Search Engine Optimization Jan 12, 2006
Advanced SEO Tips

Advanced SEO Tips and Resources

Waves of change have swept over the search marketing sector in the past year, prompting shifts in the methods, business, and practices of search engine optimization. Although many things have been altered, expanded, or modified, the general search engine market remained essentially unchanged.

Google remains the most popular search engine and continues to drive more traffic than the other search engines combined. Another thing that has not changed is the greater volume of site traffic generated by organic search placement compared to any other form of online advertising.

There are six or seven advanced public search engines, but the vast majority of SEO attention is naturally given to Google. Many of the tips offered in this piece, while useful for other search engines, are written with Google in mind. We are also considering alternative file formats and different ways visitors might discover websites, aside from pure search.

The most visible changes can be seen in the variety of search formats and the search results returned by major search engines. However, the most significant changes are taking place in the philosophies and practices of search engine optimizers.

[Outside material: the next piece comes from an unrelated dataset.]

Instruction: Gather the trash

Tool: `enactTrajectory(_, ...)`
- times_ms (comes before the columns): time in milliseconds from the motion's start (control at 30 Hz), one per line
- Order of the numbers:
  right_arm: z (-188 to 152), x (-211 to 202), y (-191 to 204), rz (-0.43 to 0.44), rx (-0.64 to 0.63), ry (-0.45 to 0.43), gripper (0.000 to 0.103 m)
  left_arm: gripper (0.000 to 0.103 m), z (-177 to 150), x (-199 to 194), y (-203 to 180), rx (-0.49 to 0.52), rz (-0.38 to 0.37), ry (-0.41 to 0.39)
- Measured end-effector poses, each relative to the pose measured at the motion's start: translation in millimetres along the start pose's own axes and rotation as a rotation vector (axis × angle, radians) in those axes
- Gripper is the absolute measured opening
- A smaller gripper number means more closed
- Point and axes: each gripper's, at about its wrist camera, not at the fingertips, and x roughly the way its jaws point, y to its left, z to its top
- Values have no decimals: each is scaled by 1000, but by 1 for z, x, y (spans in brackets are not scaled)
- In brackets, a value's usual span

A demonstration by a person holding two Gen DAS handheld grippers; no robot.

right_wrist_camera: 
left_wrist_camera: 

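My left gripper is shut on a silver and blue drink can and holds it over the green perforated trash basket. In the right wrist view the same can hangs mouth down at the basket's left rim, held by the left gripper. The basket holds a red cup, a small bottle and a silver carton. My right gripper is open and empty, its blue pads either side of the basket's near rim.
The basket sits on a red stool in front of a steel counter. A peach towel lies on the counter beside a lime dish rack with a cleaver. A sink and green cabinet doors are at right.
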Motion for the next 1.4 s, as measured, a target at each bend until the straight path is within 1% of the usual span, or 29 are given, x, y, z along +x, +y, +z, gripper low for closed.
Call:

As the search environment has changed, so too have the techniques and tools used by search marketers. More time is spent improving website content and navigation to appeal to both live visitors and search engines. There are also new metrics that measure the success of a search marketing campaign, all of which are far more complex than simple search engine rankings.

Since the introduction of the Jagger Update at Google, we’ve been doing a few things differently and have updated our expectations for both our clients and ourselves.

Organic search engine placement now requires more work on our part and that of our clients or their web admins. Content needs to be updated regularly, navigation simplified, and shared analysis of on-site traffic is increasingly important. Top 100 websites, especially around their main entry points, have become production pieces that require a greater degree of strategic planning than general, annually updated brochure sites. Creating that content needs to be considered a standing business expense, although it should be more than made up for in long-term advertising savings.

Along with that greater effort, we strongly advise our clients to integrate their PPC campaigns with their SEO campaigns, though not necessarily in the hands of the same person. SEO and PPC are two unique arms of search engine marketing.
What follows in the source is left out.